Читать «Убиты под Москвой (сборник)» онлайн - страница 149

Константин Дмитриевич Воробьев

Все это мы обсудили вдвоем с Климовым, потому что хотя он и являлся теперь у нас фактически командиром, но меня уважал сильно как первоначальника группы, а во-вторых, за первую у нас винтовку и за того березового конвоира. Что ж, что верно, то верно.

– Какое же примем решение, товарищ Курочкин? – спрашивает он.

– Пока не знаю, товарищ Климов, – признаюсь, а сам, с одной стороны, переживаю в себе гордость, а с другой – изо всех сил думаю: что решить.

Так мы в этот день ничего и не придумали, но двигались от шоссе по всем правилам войны. То есть мы с Климовым – впереди, «крестники» наши – в середине. Воронов с Сидорчуком сзади, а Калитин с Жариковым в боковом охранении. Ни разговора, ни шума – ничего! Только лес шумит да птички разные свиристят. И вот идешь-идешь, а когда оглянешься, то и подумаешь: у Пугачева и то, наверно, приличнее обстояло дело…

Перед вечером мы нарочно залезли в болото, и Климов послал меня с группой наших ребят в хутора за сухим пайком, потому что некоторые из вызволенных дошли до ручки совсем.

После еды и отдыха мы двинулись прежним порядком, а утром устроили большой привал, и там Климов… восстановил нам всем воинские звания. Понимаете, был ты, скажем, до плена сержантом – им и остался. То есть стал опять. Был солдатом – будь им и до конца!

Хорошо это он придумал насчет восстановления, правильно, потому что мы тут же, и немедленно, превратились в настоящий взвод, разбились на отделения и назначили командиров. Между прочим, я стал заместителем Климова по всем вопросам, Воронов – по разведке и боевой части, а остальные – кому что было положено.

Потом мы собрали совет – я, Климов, Воронов и командир первого отделения Калитин – и решили временно не идти на восток по той причине, что на наших глазах начали мельчать леса и укрупняться деревни. Нам же надо было сначала вооружиться и обмундироваться, а после мыслить уже насчет перехода фронта всем взводом. Вот с этой целью мы и рванули с новыми силами, но не назад и не вперед, а вбок, в Белоруссию…
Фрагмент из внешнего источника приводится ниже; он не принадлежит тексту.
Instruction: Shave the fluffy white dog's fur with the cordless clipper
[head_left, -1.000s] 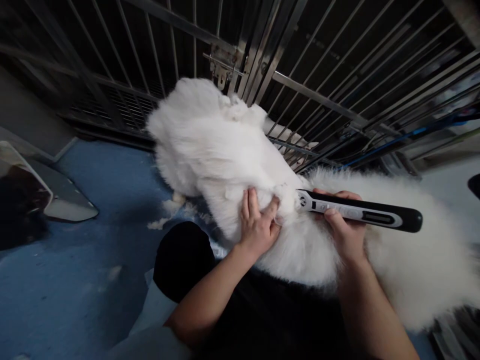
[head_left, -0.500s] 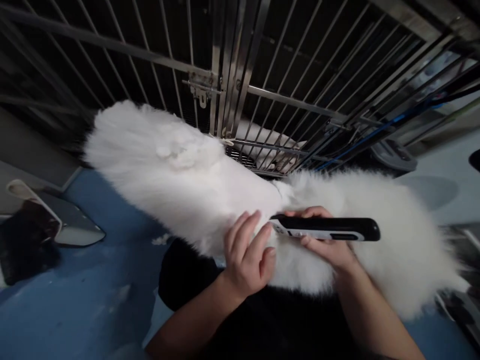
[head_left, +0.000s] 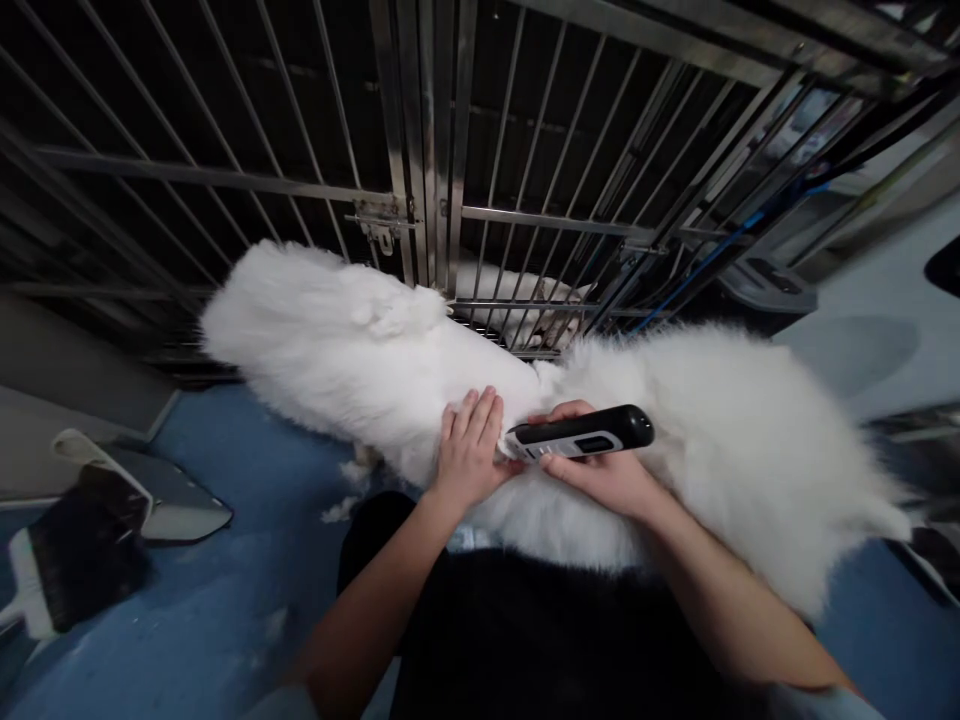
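The grip of the right hand (head_left: 611, 485) is wrapped around a black and silver clipper (head_left: 577, 435), mid-frame, its tip at the fur just beside the left hand. The left hand (head_left: 471, 460) grasps nothing; its fingers lie extended on the white coat. Metal cages (head_left: 424, 150) span the top of the frame. Below them the white, fluffy animal (head_left: 315, 350) stretches from centre left to lower right, with a close-cropped patch near the centre. A smaller animal (head_left: 499, 290) lies behind the bars above that patch. At lower left are a dustpan (head_left: 180, 505) and a dark-bristled brush (head_left: 86, 560). Loose fur (head_left: 339, 510) lies on the blue floor (head_left: 240, 470) left of centre.
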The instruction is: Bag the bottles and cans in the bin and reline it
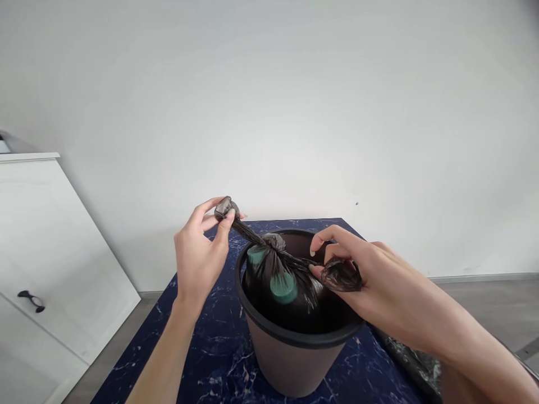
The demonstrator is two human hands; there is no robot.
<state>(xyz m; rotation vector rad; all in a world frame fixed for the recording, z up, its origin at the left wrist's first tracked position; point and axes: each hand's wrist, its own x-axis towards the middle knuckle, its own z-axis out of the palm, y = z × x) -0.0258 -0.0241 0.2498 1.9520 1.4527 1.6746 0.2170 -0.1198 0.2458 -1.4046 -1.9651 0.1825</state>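
Note:
A thin black trash bag (301, 300) sits inside a brown-grey trash can (295, 359) with a black rim. Its neck is gathered into a knot, and two twisted ends stretch out to either side. Between thumb and fingers, my left hand (202, 241) pinches the left end, raised above the rim. The right end is gripped by my right hand (357, 264), low over the can's right side, with the index finger lifted off and bunched plastic in the palm. Green round shapes show through the film; what they belong to is hidden.
The can stands on a table with a dark blue marble-pattern top (210, 359). More black plastic (415, 359) lies at the table's right side, partly under my right forearm. A white cabinet (54, 235) with a black handle is at left. Behind the table rises a pale wall (269, 112).

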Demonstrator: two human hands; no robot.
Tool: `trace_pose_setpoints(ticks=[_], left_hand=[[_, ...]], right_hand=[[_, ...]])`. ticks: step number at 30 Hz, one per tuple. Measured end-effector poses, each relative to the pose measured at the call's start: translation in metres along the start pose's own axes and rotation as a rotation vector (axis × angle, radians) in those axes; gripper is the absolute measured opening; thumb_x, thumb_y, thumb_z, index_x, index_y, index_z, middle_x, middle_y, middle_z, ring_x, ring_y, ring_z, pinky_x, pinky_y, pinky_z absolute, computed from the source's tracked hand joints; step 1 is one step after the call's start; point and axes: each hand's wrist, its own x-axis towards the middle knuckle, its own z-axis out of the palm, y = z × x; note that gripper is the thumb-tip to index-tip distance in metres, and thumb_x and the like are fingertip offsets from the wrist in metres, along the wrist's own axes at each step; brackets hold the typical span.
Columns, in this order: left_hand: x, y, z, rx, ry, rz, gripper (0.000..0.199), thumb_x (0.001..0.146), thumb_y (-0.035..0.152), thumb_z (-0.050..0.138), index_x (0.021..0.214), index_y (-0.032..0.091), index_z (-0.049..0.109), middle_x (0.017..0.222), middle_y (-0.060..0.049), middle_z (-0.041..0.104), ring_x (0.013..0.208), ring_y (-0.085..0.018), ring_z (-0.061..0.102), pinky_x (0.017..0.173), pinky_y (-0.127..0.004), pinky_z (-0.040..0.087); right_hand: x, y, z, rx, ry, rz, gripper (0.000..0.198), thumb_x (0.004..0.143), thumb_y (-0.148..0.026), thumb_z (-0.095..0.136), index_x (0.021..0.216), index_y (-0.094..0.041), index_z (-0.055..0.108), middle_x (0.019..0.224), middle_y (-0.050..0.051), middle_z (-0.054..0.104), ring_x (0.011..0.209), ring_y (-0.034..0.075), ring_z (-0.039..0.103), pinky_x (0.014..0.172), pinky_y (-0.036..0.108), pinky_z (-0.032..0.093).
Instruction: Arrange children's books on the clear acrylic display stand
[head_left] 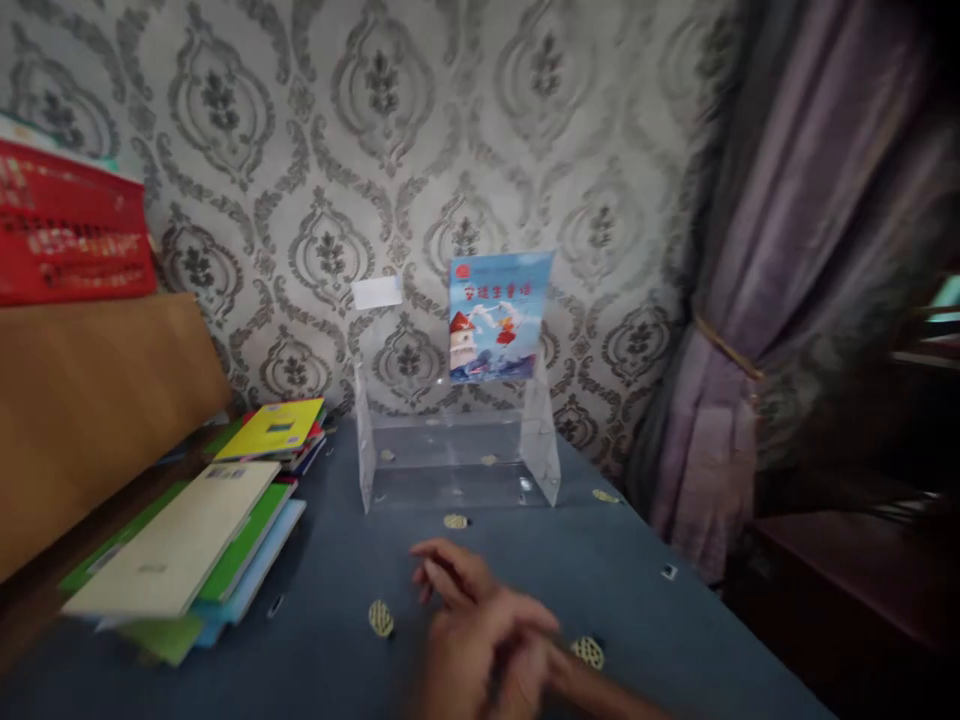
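My left hand (469,645) and my right hand (452,572) cross over each other above the table at the lower middle. The left lies over the right near its wrist; motion blur and overlap hide most of its fingers. The right reaches in from the lower right, its fingers pointing left, loosely stretched and holding nothing that I can see. Beyond them stands a clear plastic book rack (541,455). A blue picture-covered book (499,320) is upright at the rack's right side. A small white label (377,292) shows at the rack's upper left.
Stacked books, one cream (180,540) on top and a yellow one (274,428) behind, lie left on the dark blue table (322,560). A brown box (97,410) with a red package (71,225) above borders the left. A purple curtain (720,400) hangs right.
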Motion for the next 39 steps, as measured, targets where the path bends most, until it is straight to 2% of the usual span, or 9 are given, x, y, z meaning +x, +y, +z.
trace_pose_setpoints(ticks=[2, 4, 12, 17, 19, 22, 25, 30, 39], left_hand=[[-0.029, -0.01, 0.022, -0.151, -0.07, -0.036, 0.027, 0.091, 0.047, 0.056, 0.113, 0.044, 0.07, 0.088, -0.004, 0.078, 0.077, -0.023, 0.074, 0.071, -0.036, 0.057], [-0.048, -0.011, 0.024, -0.164, -0.03, -0.027, 0.026, 0.09, 0.041, 0.057, 0.109, 0.032, 0.072, 0.089, -0.006, 0.078, 0.083, -0.022, 0.075, 0.08, -0.036, 0.057], [-0.086, -0.008, -0.054, -0.088, 0.231, -0.189, 0.027, 0.098, 0.032, 0.045, 0.108, 0.019, 0.066, 0.09, -0.008, 0.074, 0.079, -0.018, 0.072, 0.064, -0.026, 0.054], [-0.103, -0.022, -0.137, 0.394, 0.444, -0.181, 0.031, 0.101, 0.035, 0.04, 0.11, 0.02, 0.066, 0.101, -0.008, 0.074, 0.095, -0.021, 0.069, 0.089, -0.034, 0.053], [-0.113, -0.03, -0.184, 0.734, 0.566, -0.227, 0.035, 0.1, 0.039, 0.045, 0.122, 0.018, 0.063, 0.127, -0.015, 0.068, 0.121, -0.027, 0.062, 0.107, -0.044, 0.045], [-0.129, -0.043, -0.244, 1.115, 0.478, -0.444, 0.069, 0.092, 0.054, 0.059, 0.148, 0.017, 0.044, 0.16, -0.022, 0.037, 0.151, -0.039, 0.027, 0.118, -0.067, 0.022], [-0.144, -0.057, -0.276, 1.243, 0.284, -0.655, 0.086, 0.089, 0.057, 0.063, 0.158, 0.018, 0.029, 0.165, -0.024, 0.023, 0.153, -0.044, 0.018, 0.112, -0.076, 0.019], [-0.158, -0.065, -0.286, 1.362, 0.176, -0.614, 0.069, 0.099, 0.046, 0.051, 0.159, 0.021, 0.028, 0.165, -0.021, 0.026, 0.152, -0.041, 0.025, 0.111, -0.071, 0.029], [-0.163, -0.037, -0.285, 1.45, 0.177, -0.449, 0.045, 0.102, 0.025, 0.037, 0.143, 0.018, 0.054, 0.143, -0.016, 0.06, 0.132, -0.032, 0.058, 0.109, -0.053, 0.043]], right_hand=[[-0.004, 0.004, 0.036, 0.112, -0.112, 0.07, 0.034, 0.091, -0.063, 0.049, 0.109, -0.039, 0.066, 0.087, 0.001, 0.071, 0.071, 0.021, 0.069, 0.054, 0.034, 0.053], [-0.002, 0.004, 0.065, 0.19, -0.164, 0.11, 0.037, 0.092, -0.059, 0.05, 0.114, -0.032, 0.064, 0.09, 0.003, 0.07, 0.073, 0.02, 0.068, 0.053, 0.031, 0.051], [0.009, 0.003, 0.126, 0.302, -0.163, 0.18, 0.034, 0.085, -0.061, 0.059, 0.111, -0.04, 0.065, 0.096, 0.003, 0.069, 0.088, 0.028, 0.07, 0.074, 0.043, 0.058], [0.011, 0.008, 0.137, 0.234, -0.204, 0.191, 0.043, 0.084, -0.065, 0.058, 0.108, -0.03, 0.063, 0.087, 0.005, 0.069, 0.076, 0.026, 0.068, 0.061, 0.038, 0.054], [0.011, 0.01, 0.138, 0.251, -0.214, 0.202, 0.042, 0.088, -0.06, 0.056, 0.111, -0.025, 0.061, 0.085, 0.005, 0.069, 0.07, 0.02, 0.066, 0.057, 0.032, 0.052], [0.01, 0.012, 0.139, 0.283, -0.224, 0.18, 0.039, 0.091, -0.055, 0.056, 0.111, -0.022, 0.061, 0.086, 0.005, 0.069, 0.069, 0.017, 0.066, 0.057, 0.029, 0.051], [0.009, 0.015, 0.138, 0.285, -0.234, 0.171, 0.037, 0.092, -0.053, 0.056, 0.111, -0.022, 0.062, 0.087, 0.005, 0.069, 0.068, 0.016, 0.066, 0.056, 0.028, 0.05], [0.008, 0.02, 0.139, 0.282, -0.233, 0.185, 0.036, 0.092, -0.052, 0.056, 0.109, -0.021, 0.062, 0.087, 0.005, 0.069, 0.067, 0.015, 0.066, 0.055, 0.028, 0.05], [0.008, 0.017, 0.14, 0.317, -0.231, 0.18, 0.036, 0.092, -0.052, 0.057, 0.107, -0.02, 0.063, 0.085, 0.004, 0.068, 0.066, 0.014, 0.065, 0.054, 0.026, 0.049]])
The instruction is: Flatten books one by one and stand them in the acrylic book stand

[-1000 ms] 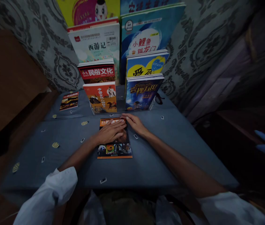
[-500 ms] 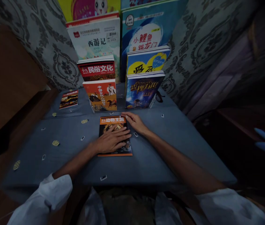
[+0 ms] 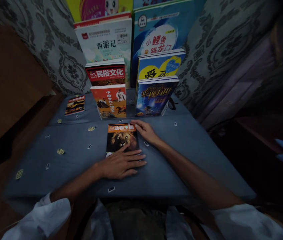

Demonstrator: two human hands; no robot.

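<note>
A book with a lion on its cover (image 3: 122,137) lies flat on the blue-grey tablecloth, its orange title band at the far end. Across its near edge rests my left hand (image 3: 123,162), palm down with the fingers spread, hiding the lower part of the cover. My right hand (image 3: 145,130) is at the book's far right corner, fingers stretched out and touching that corner. Its thumb side is partly hidden. Just beyond the book stand an orange book (image 3: 111,101) and a dark blue book (image 3: 155,98), both upright in a rack.
Taller books, among them a pale one (image 3: 106,41) and a teal one (image 3: 161,30), rise behind in rows. A small book (image 3: 75,105) lies at the table's left back. Dark glasses (image 3: 173,104) sit beside the rack. Patterned cloth (image 3: 73,63) hangs behind.
My left hand has slid toward me over the cover, from its middle to the near edge, uncovering the lion's face. My right hand stays at the far corner. The view has shifted slightly.
</note>
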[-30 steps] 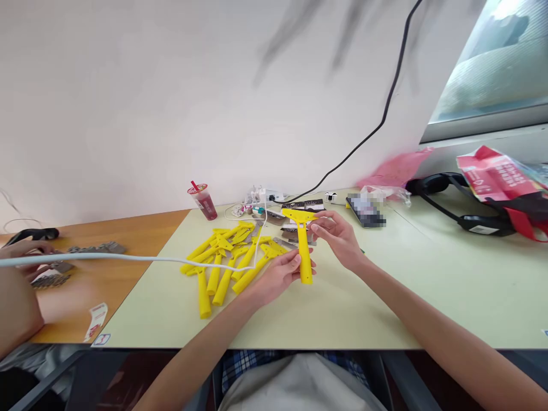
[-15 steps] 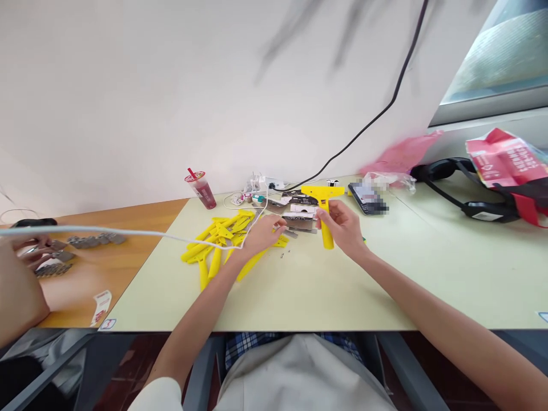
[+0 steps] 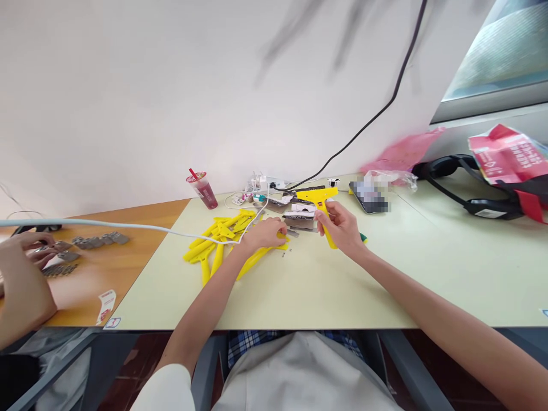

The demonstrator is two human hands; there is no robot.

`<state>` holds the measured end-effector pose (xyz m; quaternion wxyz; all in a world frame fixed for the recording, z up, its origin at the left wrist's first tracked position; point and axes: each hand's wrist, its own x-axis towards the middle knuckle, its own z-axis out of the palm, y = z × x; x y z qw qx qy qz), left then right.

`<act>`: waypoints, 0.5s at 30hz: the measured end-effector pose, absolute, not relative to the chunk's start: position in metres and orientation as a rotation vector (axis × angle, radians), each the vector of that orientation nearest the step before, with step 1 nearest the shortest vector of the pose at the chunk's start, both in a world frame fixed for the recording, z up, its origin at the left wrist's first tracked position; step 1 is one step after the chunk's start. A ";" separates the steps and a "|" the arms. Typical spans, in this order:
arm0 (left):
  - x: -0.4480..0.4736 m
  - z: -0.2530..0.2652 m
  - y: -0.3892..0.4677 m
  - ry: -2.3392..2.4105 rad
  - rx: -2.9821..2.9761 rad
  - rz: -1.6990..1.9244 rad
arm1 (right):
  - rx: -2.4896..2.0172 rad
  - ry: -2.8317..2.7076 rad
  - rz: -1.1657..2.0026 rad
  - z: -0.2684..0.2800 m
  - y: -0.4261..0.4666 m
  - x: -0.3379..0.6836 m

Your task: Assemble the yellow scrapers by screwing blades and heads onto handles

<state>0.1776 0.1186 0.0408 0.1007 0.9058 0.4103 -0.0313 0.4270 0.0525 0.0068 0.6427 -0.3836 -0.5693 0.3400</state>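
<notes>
My right hand (image 3: 342,228) is wrapped round the handle of a yellow scraper (image 3: 319,197), whose wide T-shaped head points up and leans to the left. My left hand (image 3: 269,232) is low at the right edge of a heap of yellow scrapers (image 3: 220,234), its fingers curled down and closed. Whatever is between those fingertips is hidden. A few tiny metal screws (image 3: 283,254) lie on the table just below my left hand. Between and beyond my hands are small open cardboard boxes (image 3: 299,218), with thin metal blades (image 3: 293,233) beside them.
A white cable (image 3: 171,230) crosses over my left forearm. Further back stand a drink cup (image 3: 202,189) and a power strip (image 3: 274,184). Right lie a phone (image 3: 369,198), a black headset (image 3: 466,200) and pink bags (image 3: 405,151). At left, another person's hands (image 3: 38,248) handle metal parts.
My left hand has lowered slightly and its fingers have curled down toward the table. In my right hand, the scraper has tilted to the left.
</notes>
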 end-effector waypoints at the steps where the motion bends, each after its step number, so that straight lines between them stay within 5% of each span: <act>1: 0.179 0.042 0.120 1.219 2.670 -0.147 | -0.875 -1.297 0.777 0.007 0.052 0.427; 15: 0.191 0.034 0.128 1.153 2.947 -0.213 | -0.921 -1.299 0.795 0.007 0.052 0.426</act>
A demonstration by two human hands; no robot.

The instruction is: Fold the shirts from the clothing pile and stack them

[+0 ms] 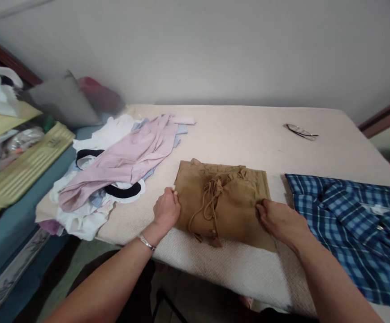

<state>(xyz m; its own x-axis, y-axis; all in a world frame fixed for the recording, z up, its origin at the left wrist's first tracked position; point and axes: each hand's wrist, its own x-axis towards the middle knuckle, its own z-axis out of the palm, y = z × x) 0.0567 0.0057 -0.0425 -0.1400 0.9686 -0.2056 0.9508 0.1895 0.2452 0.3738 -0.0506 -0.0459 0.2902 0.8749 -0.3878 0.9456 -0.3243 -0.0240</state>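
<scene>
Here the left hand [166, 210] is pinching the left edge of the folded tan cotton garment with drawstring cords [220, 202], while the right hand [280, 220] is pressing flat on its right side, fingers spread. The garment is lying near the front edge of the cream textured mattress [242, 134], between a pile of pink and white clothes [117, 166] and a blue plaid shirt [353, 224].

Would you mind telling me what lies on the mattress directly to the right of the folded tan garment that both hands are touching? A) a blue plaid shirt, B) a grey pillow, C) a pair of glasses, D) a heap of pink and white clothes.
A: the blue plaid shirt lies spread just right of the tan garment, beside the right hand; the left hand grips the garment's other edge.
</scene>
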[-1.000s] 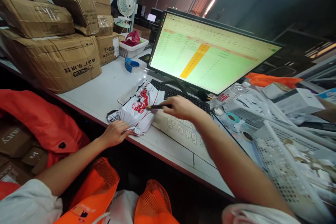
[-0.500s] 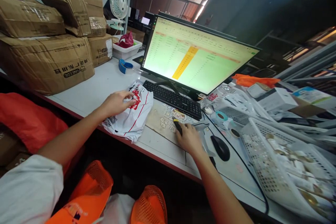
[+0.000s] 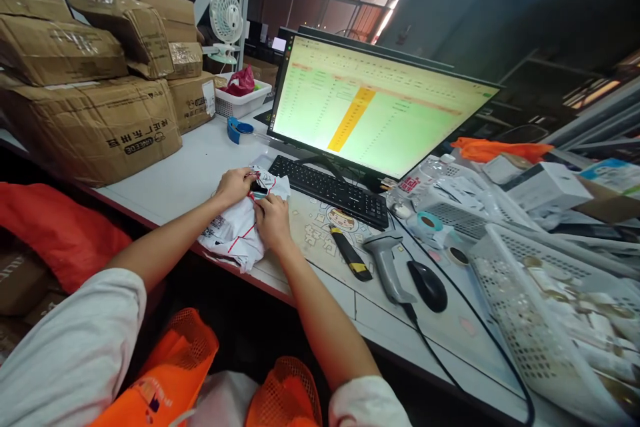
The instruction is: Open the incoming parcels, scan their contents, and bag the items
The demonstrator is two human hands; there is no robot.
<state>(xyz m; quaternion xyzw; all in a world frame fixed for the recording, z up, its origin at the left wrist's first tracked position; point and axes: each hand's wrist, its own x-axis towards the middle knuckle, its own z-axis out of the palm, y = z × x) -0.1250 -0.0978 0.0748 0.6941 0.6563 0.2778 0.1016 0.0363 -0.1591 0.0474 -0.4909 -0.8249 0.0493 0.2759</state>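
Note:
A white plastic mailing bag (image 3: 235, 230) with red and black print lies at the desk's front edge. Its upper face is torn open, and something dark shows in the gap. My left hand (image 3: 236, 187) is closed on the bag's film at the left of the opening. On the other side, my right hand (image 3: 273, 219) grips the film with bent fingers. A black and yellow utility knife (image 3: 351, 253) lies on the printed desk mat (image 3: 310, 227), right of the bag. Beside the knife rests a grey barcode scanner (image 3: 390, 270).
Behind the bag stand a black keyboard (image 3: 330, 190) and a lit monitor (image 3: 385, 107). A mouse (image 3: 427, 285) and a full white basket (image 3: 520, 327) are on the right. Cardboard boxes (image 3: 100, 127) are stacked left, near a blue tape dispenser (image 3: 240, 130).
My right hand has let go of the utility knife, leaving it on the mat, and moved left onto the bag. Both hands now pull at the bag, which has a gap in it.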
Кто его знает, отчего нам везло: то ли от нашей личной злобы, а может, по причине охамления тыловых немцев, поскольку на таком расстоянии от фронта они тогда мало еще чего боялись, но только не проходило дня, чтобы мы не подковырнули грузовик, а то и два.

И вот удивительное дело! Чем больше становилось у нас удач, тем меньше оказывалось радости. Непонятно? Нет, все очень даже просто. Радость хороша, когда причину ее видят и ценят свои люди. А если и не видят, то верят ей на расстоянии. В одиночку же радость наша казалась нам… скучной.

Понимаете, пройдешь, бывало, километров пятнадцать от того места, где дотлевают разные обломки от грузовика, сядешь под кустом крушины и думаешь: «Ну хорошо. Вот ты прикончил трехтонку. Не доедет уже она до фронта и не довезет туда сто пятьдесят смертей, потому что лежало в ней пятьдесят снарядов к гаубице… Может, спас я в ту ночь сто пятьдесят детишек от сиротства и сто пятьдесят баб от вдовства! Сразу вроде бы и выпрямится душа в тебе, и возликует там что-то – воюю же теперь не за одного себя, как в лагере! Победим же его, сволоча, обязательно докончим, и вот как дойдешь до этого места, до победы то есть, так и стоп»!